For this exercise, retype each line of the material below verbatim and omit any picture.

DATA SEGMENT below:

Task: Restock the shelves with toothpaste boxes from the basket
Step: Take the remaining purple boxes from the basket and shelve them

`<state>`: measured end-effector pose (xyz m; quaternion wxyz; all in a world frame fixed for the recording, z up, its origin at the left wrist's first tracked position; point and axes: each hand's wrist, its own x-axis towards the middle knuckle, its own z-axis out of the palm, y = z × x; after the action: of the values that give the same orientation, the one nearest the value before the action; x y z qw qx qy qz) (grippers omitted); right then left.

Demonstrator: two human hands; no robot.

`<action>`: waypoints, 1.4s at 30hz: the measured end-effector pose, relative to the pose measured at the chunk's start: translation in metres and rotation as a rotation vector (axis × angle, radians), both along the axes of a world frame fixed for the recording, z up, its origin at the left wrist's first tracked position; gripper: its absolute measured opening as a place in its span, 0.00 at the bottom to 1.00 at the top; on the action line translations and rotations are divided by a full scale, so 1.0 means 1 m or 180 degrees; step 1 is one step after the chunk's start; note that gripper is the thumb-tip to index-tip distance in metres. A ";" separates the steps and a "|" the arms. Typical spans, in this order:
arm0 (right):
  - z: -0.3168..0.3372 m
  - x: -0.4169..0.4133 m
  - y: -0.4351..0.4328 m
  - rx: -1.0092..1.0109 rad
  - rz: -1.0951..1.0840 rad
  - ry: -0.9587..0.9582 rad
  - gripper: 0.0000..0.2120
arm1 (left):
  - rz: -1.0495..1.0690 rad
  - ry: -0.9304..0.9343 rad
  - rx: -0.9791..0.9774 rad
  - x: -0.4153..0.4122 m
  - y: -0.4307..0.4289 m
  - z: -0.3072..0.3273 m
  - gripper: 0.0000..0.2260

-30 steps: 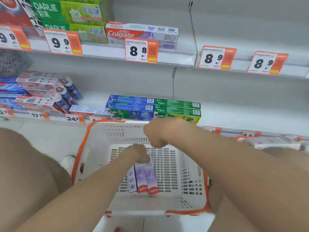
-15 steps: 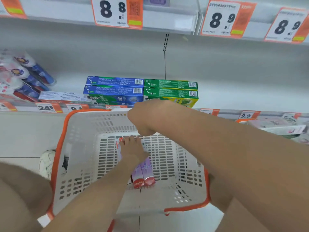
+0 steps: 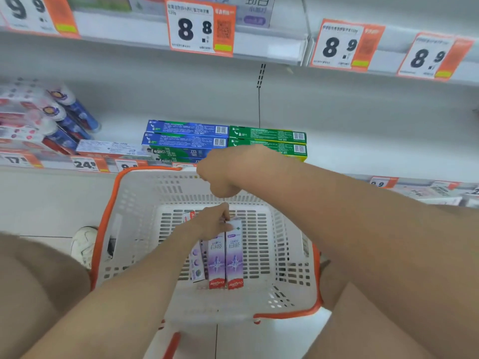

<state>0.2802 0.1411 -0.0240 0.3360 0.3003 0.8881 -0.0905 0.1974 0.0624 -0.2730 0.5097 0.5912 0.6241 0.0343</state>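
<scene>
Purple toothpaste boxes (image 3: pixel 226 257) under left fingers (image 3: pixel 219 216)

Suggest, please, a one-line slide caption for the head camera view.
Left hand grips purple Colgate boxes inside the white basket, right hand curled above its far rim, below a partly stocked shelf.

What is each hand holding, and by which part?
The left hand grips the purple toothpaste boxes in the basket at their far ends. The right hand is curled at the basket's far rim; whether it holds anything cannot be told.

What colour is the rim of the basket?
Orange. The basket rim shows best in the head view.
</scene>
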 end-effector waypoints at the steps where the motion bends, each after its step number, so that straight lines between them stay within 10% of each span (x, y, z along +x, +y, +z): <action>1: 0.008 0.003 -0.001 0.0018 0.0012 -0.0026 0.13 | 0.0035 -0.0130 0.0039 -0.002 -0.004 0.007 0.10; 14: 0.080 0.062 0.004 0.0368 -0.0628 0.0110 0.06 | 0.0426 -0.0172 0.1566 -0.043 0.013 0.217 0.10; 20: 0.106 0.062 -0.010 -0.0214 -0.1204 0.1323 0.50 | 0.1665 -0.0598 0.1673 -0.054 0.031 0.338 0.12; 24: 0.097 0.043 -0.015 0.0614 -0.1461 0.2060 0.66 | 0.2418 -0.0582 0.1670 -0.055 0.028 0.390 0.13; 28: 0.108 0.040 -0.006 -0.0005 -0.1876 0.2661 0.52 | 0.2579 -0.1344 0.1341 -0.056 0.027 0.404 0.13; 32: 0.127 0.047 0.009 -0.1917 -0.2924 0.3618 0.15 | 0.2706 -0.2151 0.0734 -0.065 0.032 0.404 0.26; 42: 0.137 0.053 0.029 -0.3524 -0.2747 0.3808 0.21 | 0.2112 -0.2119 0.0856 -0.066 0.039 0.399 0.20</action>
<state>0.3337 0.1704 0.1129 -0.1462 0.3050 0.5549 -0.7600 0.1310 0.1010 0.1255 0.5623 0.3780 0.5721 0.4623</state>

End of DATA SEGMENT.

-- ANSWER TO THE EXERCISE --
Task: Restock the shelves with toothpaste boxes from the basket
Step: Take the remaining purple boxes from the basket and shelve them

`<state>`: measured end-effector pose (xyz m; quaternion wxyz; all in a world frame fixed for the recording, z up, its origin at the left wrist's first tracked position; point and axes: each hand's wrist, its own x-axis towards the middle knuckle, its own z-axis out of the palm, y = z × x; after the action: of the values that give the same orientation, the one nearest the value before the action; x y z qw qx qy qz) (grippers omitted); right then left.

Demonstrator: two human hands; no robot.

`<action>`: waypoints, 1.4s at 30hz: the measured end-effector pose, relative to the pose measured at the chunk's start: translation in metres and rotation as a rotation vector (axis × angle, radians), both along the axes of a world frame fixed for the recording, z up, its origin at the left wrist's first tracked position; gripper: its absolute measured opening as a place in its span, 0.00 at the bottom to 1.00 at the top; on the action line translations and rotations are divided by a full scale, so 1.0 means 1 m or 180 degrees; step 1 is one step after the chunk's start; note that gripper is the thumb-tip to index-tip distance in metres. A ";" separates the steps and a "|" the arms. Typical spans, in this order:
arm0 (right):
  - z: -0.3168..0.3372 m
  - x: -0.4169..0.4133 m
  - y: -0.4351..0.4328 m
  - rx: -1.0092..1.0109 rad
  - rz: -1.0951..1.0840 rad
  - ry: -0.9587..0.9582 rad
  - gripper: 0.0000..0.2120
arm1 (left):
  - rz: -1.0495..1.0690 rad
  - ry: -0.9304..0.9343 rad
  - rx: -0.9791..0.9774 rad
  - x: -0.4153..0.4122 m
  - y: -0.4307..0.4289 m
  - z: -0.3072..0.3273 m
  - gripper: 0.0000..0.2260

-30 steps: 
-15 steps: 
+0 steps: 

<state>0.2802 0.1411 -0.0240 0.3360 0.3003 0.8881 -0.0905 0.1974 0.0624 -0.2730 0.5097 0.5912 0.6241 0.0343</state>
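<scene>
Purple toothpaste boxes (image 3: pixel 226 257) under left fingers (image 3: pixel 219 216)

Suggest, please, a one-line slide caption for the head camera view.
Left hand grips purple Colgate boxes inside the white basket, right hand curled above its far rim, below a partly stocked shelf.

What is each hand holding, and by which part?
The left hand grips the purple toothpaste boxes in the basket at their far ends. The right hand is curled at the basket's far rim; whether it holds anything cannot be told.

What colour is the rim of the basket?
Orange. The basket rim shows best in the head view.
</scene>
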 end-effector waypoints at the steps where the motion bends, each after its step number, so that straight lines between them stay within 10% of each span (x, y, z along +x, +y, +z): <action>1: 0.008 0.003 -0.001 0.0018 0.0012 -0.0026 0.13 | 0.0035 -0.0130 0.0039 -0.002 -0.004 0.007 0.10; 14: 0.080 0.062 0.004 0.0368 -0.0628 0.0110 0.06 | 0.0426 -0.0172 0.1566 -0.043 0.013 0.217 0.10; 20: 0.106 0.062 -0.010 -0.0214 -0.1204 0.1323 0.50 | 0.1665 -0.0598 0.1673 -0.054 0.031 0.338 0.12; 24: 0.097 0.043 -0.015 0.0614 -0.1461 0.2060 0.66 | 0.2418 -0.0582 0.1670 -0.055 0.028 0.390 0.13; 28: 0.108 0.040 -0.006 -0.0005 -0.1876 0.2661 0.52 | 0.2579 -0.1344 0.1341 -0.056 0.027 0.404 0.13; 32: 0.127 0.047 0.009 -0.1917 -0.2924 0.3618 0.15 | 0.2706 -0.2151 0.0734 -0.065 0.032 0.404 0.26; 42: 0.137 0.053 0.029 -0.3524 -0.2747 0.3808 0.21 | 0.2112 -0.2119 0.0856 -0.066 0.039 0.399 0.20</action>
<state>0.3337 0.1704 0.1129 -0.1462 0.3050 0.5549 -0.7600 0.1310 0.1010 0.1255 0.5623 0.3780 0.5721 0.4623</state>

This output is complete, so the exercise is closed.